Content starts

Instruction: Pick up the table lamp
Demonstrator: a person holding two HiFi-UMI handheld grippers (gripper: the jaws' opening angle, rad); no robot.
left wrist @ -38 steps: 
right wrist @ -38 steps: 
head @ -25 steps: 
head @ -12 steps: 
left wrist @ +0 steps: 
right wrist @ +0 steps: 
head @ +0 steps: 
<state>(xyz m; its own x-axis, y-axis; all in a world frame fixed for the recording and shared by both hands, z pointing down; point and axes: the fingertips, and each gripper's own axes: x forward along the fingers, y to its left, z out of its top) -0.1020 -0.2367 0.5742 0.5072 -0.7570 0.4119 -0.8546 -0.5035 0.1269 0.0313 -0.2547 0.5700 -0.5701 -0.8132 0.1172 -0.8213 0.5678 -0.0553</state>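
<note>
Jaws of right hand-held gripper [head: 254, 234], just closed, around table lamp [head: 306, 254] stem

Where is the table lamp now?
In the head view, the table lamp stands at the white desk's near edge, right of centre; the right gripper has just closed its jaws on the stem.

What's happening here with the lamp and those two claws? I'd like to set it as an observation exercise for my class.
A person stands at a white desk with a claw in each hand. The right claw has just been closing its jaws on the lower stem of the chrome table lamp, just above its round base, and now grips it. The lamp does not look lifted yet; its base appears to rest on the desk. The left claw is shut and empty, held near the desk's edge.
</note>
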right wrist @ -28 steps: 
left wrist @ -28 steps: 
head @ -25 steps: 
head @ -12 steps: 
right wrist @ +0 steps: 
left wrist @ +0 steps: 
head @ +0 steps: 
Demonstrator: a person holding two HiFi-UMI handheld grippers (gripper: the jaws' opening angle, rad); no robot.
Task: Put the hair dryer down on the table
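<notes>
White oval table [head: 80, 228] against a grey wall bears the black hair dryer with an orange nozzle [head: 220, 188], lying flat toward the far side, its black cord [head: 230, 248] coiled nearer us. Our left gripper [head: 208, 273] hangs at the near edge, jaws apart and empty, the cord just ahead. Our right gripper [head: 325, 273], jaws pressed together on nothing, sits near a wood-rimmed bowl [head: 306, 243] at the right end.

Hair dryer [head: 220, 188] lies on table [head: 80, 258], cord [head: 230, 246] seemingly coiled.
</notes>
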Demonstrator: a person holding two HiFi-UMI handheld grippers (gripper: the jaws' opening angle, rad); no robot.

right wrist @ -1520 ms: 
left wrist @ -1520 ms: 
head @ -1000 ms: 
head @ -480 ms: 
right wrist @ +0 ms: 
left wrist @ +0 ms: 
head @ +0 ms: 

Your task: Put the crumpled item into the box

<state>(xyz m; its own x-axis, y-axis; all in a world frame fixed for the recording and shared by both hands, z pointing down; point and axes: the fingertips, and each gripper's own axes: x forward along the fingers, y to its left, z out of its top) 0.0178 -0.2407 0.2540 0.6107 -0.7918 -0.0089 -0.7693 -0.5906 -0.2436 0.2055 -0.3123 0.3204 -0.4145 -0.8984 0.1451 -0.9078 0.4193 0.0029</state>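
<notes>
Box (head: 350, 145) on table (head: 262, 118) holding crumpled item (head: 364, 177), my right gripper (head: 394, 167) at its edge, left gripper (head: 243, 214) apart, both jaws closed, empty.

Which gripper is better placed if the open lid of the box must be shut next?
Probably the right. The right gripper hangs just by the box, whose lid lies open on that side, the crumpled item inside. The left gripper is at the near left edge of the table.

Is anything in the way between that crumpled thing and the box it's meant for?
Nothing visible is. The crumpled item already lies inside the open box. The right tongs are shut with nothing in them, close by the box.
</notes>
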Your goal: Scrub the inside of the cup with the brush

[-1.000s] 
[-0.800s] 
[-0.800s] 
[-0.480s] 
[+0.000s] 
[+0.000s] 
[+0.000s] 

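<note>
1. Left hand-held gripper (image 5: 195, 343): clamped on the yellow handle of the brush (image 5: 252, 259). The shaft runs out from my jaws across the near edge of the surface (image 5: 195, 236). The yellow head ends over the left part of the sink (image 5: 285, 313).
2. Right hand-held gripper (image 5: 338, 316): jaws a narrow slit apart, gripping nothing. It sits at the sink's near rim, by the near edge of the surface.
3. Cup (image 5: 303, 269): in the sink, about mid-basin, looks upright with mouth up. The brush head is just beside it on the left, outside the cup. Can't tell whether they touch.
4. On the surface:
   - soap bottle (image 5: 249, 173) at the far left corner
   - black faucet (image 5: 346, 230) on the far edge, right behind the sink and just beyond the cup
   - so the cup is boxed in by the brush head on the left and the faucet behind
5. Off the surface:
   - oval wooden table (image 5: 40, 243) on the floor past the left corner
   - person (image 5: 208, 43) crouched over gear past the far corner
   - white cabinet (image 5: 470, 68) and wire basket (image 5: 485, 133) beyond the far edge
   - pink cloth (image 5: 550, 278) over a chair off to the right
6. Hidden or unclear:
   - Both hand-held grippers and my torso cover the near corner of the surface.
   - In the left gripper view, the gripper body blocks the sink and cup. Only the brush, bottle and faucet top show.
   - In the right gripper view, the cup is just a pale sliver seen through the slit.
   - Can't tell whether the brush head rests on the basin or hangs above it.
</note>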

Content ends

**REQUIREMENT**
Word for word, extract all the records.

**RESULT OF THE TASK**
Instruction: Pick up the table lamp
Demonstrator: a person holding two HiFi-UMI handheld grippers (gripper: the jaws' opening angle, rad); no robot.
left wrist @ -38 steps: 
right wrist @ -38 steps: 
head @ -25 steps: 
head @ -12 steps: 
left wrist @ +0 steps: 
right wrist @ +0 steps: 
head @ +0 steps: 
<state>(xyz m; its own x-axis, y-axis; all in a world frame fixed for the recording and shared by both hands, z pointing down; point and axes: the fingertips, and each gripper's own axes: x forward along the fingers, y to its left, z out of its top) -0.1020 -0.2367 0.5742 0.5072 -0.7570 0.4119 -0.8546 -0.5035 0.1269 0.0313 -0.2547 0.5700 -0.5701 -0.8132 0.1172 -0.8213 0.5678 -0.0553</state>
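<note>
Jaws of right hand-held gripper [head: 254, 234], just closed, around table lamp [head: 306, 254] stem

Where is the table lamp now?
In the head view, the table lamp stands at the white desk's near edge, right of centre; the right gripper has just closed its jaws on the stem.

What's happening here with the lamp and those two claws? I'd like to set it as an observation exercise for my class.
A person stands at a white desk with a claw in each hand. The right claw has just been closing its jaws on the lower stem of the chrome table lamp, just above its round base, and now grips it. The lamp does not look lifted yet; its base appears to rest on the desk. The left claw is shut and empty, held near the desk's edge.
</note>
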right wrist @ -28 steps: 
left wrist @ -28 steps: 
head @ -25 steps: 
head @ -12 steps: 
right wrist @ +0 steps: 
left wrist @ +0 steps: 
head @ +0 steps: 
Demonstrator: a person holding two HiFi-UMI handheld grippers (gripper: the jaws' opening angle, rad); no robot.
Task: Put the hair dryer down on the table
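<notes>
White oval table [head: 80, 228] against a grey wall bears the black hair dryer with an orange nozzle [head: 220, 188], lying flat toward the far side, its black cord [head: 230, 248] coiled nearer us. Our left gripper [head: 208, 273] hangs at the near edge, jaws apart and empty, the cord just ahead. Our right gripper [head: 325, 273], jaws pressed together on nothing, sits near a wood-rimmed bowl [head: 306, 243] at the right end.

Hair dryer [head: 220, 188] lies on table [head: 80, 258], cord [head: 230, 246] seemingly coiled.
</notes>
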Demonstrator: a person holding two HiFi-UMI handheld grippers (gripper: the jaws' opening angle, rad); no robot.

right wrist @ -1520 ms: 
left wrist @ -1520 ms: 
head @ -1000 ms: 
head @ -480 ms: 
right wrist @ +0 ms: 
left wrist @ +0 ms: 
head @ +0 ms: 

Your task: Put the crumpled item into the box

<state>(xyz m; its own x-axis, y-axis; all in a world frame fixed for the recording and shared by both hands, z pointing down; point and axes: the fingertips, and each gripper's own axes: x forward along the fingers, y to its left, z out of its top) 0.0178 -0.2407 0.2540 0.6107 -0.7918 -0.0089 -0.7693 -0.5906 -0.2436 0.2055 -0.3123 0.3204 -0.4145 -0.8984 0.1451 -0.9078 0.4193 0.0029</state>
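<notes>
Box (head: 350, 145) on table (head: 262, 118) holding crumpled item (head: 364, 177), my right gripper (head: 394, 167) at its edge, left gripper (head: 243, 214) apart, both jaws closed, empty.

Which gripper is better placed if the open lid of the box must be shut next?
Probably the right. The right gripper hangs just by the box, whose lid lies open on that side, the crumpled item inside. The left gripper is at the near left edge of the table.

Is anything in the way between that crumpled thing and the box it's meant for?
Nothing visible is. The crumpled item already lies inside the open box. The right tongs are shut with nothing in them, close by the box.
</notes>
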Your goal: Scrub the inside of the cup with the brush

[-1.000s] 
[-0.800s] 
[-0.800s] 
[-0.480s] 
[+0.000s] 
[+0.000s] 
[+0.000s] 

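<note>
1. Left hand-held gripper (image 5: 195, 343): clamped on the yellow handle of the brush (image 5: 252, 259). The shaft runs out from my jaws across the near edge of the surface (image 5: 195, 236). The yellow head ends over the left part of the sink (image 5: 285, 313).
2. Right hand-held gripper (image 5: 338, 316): jaws a narrow slit apart, gripping nothing. It sits at the sink's near rim, by the near edge of the surface.
3. Cup (image 5: 303, 269): in the sink, about mid-basin, looks upright with mouth up. The brush head is just beside it on the left, outside the cup. Can't tell whether they touch.
4. On the surface:
   - soap bottle (image 5: 249, 173) at the far left corner
   - black faucet (image 5: 346, 230) on the far edge, right behind the sink and just beyond the cup
   - so the cup is boxed in by the brush head on the left and the faucet behind
5. Off the surface:
   - oval wooden table (image 5: 40, 243) on the floor past the left corner
   - person (image 5: 208, 43) crouched over gear past the far corner
   - white cabinet (image 5: 470, 68) and wire basket (image 5: 485, 133) beyond the far edge
   - pink cloth (image 5: 550, 278) over a chair off to the right
6. Hidden or unclear:
   - Both hand-held grippers and my torso cover the near corner of the surface.
   - In the left gripper view, the gripper body blocks the sink and cup. Only the brush, bottle and faucet top show.
   - In the right gripper view, the cup is just a pale sliver seen through the slit.
   - Can't tell whether the brush head rests on the basin or hangs above it.
</note>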

The output is now finished.